## INSTRUCTIONS FOR THE TASK
Exactly the lines from the one containing "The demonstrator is" through the end of the listing must make up the answer, with no pictures included.

=== Begin Enclosure ===

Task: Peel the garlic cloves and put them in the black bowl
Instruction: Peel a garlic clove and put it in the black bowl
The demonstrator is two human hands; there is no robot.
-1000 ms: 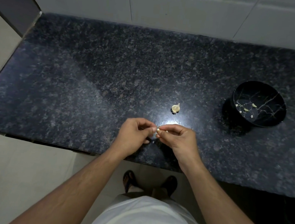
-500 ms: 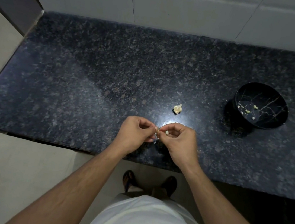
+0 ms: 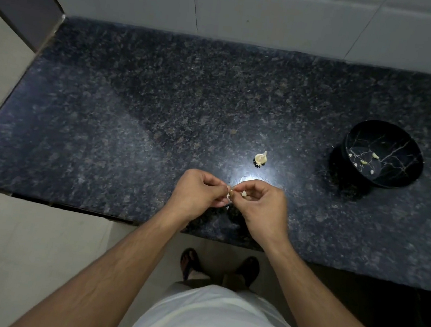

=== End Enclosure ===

## TASK RESPONSE
The demonstrator is two human hands; there is no robot.
-1000 ms: 
-500 ms: 
+0 ms: 

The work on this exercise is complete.